Alternative types of tests

When comparing samples, in broad terms, there are three likely options:

One sample test

This type of case relates to situations in which you have a sample parameter and you want to compare it a population.

Say you are disappointed by how much smaller the candy bars in a store look like. Say you take a few samples of candy bars and found they are on average 180g. The label says they are on average 200g +/-10g. This would be a case of a one-sample test.
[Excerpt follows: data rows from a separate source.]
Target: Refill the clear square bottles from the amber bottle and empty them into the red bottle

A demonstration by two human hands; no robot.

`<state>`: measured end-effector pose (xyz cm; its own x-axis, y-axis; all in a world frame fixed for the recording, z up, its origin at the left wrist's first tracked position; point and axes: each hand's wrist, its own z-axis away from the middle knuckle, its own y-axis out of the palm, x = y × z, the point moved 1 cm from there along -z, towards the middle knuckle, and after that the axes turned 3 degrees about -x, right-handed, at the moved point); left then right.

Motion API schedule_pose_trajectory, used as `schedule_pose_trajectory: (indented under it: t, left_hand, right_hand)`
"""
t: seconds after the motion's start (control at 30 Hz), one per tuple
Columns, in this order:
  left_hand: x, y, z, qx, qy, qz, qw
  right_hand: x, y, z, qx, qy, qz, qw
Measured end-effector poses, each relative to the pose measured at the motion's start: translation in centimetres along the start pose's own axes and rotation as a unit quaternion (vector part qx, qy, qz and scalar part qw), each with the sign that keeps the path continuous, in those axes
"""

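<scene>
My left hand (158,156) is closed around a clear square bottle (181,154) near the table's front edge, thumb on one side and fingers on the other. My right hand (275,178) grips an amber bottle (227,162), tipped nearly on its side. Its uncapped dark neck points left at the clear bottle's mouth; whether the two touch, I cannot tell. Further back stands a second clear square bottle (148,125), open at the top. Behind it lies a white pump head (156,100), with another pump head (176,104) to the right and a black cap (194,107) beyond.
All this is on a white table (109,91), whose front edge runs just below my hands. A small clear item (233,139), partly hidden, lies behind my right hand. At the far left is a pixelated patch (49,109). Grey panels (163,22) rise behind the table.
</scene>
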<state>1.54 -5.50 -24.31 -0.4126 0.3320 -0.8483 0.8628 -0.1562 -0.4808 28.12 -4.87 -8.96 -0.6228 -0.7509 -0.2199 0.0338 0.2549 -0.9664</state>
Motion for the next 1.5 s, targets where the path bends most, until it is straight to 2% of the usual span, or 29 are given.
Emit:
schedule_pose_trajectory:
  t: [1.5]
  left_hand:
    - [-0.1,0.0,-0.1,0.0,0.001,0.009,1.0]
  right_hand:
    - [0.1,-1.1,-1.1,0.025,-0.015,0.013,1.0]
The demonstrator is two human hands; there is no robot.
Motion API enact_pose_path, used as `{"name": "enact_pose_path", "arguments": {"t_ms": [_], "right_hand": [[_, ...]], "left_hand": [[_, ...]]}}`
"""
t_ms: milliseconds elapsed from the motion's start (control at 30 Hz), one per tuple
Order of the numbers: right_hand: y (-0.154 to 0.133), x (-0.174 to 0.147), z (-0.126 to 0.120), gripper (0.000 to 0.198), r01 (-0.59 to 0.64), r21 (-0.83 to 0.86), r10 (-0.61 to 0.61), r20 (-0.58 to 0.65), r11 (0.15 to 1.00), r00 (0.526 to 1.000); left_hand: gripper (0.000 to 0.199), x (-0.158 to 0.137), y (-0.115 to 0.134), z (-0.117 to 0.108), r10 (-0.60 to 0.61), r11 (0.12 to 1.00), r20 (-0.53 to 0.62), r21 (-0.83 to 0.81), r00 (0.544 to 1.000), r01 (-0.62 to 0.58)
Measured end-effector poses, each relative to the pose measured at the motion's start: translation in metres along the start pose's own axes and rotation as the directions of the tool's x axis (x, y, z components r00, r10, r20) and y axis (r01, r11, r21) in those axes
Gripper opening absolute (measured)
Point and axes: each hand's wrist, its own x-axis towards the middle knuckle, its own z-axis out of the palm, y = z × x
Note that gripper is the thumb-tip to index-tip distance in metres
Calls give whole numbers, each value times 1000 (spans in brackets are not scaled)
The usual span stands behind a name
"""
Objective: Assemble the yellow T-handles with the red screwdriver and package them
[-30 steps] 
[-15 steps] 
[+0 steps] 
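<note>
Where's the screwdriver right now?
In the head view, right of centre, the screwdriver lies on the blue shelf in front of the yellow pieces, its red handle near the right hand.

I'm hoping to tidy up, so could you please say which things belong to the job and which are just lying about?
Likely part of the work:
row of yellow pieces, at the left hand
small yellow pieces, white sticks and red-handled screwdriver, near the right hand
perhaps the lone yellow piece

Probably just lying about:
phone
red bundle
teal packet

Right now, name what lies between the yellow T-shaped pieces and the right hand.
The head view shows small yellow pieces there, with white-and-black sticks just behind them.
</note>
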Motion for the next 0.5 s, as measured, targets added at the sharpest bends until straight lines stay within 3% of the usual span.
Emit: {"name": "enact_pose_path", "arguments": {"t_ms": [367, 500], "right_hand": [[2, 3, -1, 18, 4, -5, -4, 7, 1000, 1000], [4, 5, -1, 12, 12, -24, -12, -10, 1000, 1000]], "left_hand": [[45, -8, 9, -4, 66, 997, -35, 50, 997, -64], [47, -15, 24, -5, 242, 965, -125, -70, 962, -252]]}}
Basically, you have one sample and you want to find out if it is different to the expected value from a population.

Let’s visualize this:

SampleWeight=180  # this is the average weight of the samples you took
PopulationWeight=200   # Average weight reported in the lable of the candy bar. This of this as the population mean.
SD=10       # reported Standard deviation for the candy bars. Think if this as the population standard deviation

SimulatedPopulation<- rnorm(10000,PopulationWeight,SD) #lets simulate a population of 10000 candy bars.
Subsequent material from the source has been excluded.